I'd like to discuss how we should've implemented the infamous 9.3
multixid/row-locking stuff, and perhaps still should in 9.6. Hindsight
is always 20/20 - I'll readily admit that I didn't understand the
problems until well after the release - so this isn't meant to bash
what's been done. Rather, let's think of the future.
The main problem with the infamous multixid changes was that it made
pg_multixact a permanent, critical, piece of data. Without it, you
cannot decipher whether some rows have been deleted or not.

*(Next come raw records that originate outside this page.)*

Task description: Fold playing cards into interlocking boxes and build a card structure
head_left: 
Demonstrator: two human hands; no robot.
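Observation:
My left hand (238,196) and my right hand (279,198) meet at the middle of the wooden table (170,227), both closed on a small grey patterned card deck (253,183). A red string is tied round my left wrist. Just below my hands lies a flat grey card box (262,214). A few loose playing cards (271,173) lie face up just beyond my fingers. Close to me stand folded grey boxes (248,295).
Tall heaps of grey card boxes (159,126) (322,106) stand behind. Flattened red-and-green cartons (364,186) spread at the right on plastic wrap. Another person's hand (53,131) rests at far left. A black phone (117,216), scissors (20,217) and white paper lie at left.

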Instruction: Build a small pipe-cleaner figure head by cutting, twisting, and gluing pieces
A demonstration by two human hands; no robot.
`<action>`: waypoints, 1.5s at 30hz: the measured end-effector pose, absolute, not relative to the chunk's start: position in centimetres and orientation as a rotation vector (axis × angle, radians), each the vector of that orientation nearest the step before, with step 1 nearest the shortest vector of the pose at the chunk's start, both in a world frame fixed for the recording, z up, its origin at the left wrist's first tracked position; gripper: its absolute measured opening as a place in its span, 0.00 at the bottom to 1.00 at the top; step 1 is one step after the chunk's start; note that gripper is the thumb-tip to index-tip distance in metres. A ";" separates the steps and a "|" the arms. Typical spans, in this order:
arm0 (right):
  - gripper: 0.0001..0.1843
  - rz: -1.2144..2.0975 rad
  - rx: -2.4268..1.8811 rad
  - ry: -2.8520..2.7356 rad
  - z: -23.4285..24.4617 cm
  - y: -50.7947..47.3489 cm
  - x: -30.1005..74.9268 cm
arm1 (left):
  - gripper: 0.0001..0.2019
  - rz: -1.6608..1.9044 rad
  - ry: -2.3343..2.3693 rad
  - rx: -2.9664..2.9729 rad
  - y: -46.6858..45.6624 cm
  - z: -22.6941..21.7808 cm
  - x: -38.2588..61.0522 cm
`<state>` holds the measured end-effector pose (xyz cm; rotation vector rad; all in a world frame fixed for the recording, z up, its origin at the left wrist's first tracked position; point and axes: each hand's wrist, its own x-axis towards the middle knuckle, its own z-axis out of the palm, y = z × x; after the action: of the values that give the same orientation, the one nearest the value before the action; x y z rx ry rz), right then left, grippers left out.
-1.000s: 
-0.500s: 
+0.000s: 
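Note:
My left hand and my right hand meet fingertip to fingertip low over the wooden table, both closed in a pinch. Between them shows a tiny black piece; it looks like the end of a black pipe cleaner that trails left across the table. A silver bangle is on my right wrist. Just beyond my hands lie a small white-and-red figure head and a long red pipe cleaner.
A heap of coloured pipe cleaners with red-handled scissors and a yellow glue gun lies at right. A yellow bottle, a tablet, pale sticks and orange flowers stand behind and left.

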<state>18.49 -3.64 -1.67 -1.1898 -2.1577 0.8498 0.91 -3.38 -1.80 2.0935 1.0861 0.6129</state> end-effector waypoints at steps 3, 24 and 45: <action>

The 9.3
changes uncovered pre-existing issues with vacuuming and wraparound, but
the fact that multixids are now critical turned those the otherwise
relatively harmless bugs into data loss.
We have pg_clog, which is a similar critical data structure. That's a
pain too - you need VACUUM and you can't easily move tables from one
cluster to another for example - but we've learned to live with it. But
we certainly don't need any more such data structures.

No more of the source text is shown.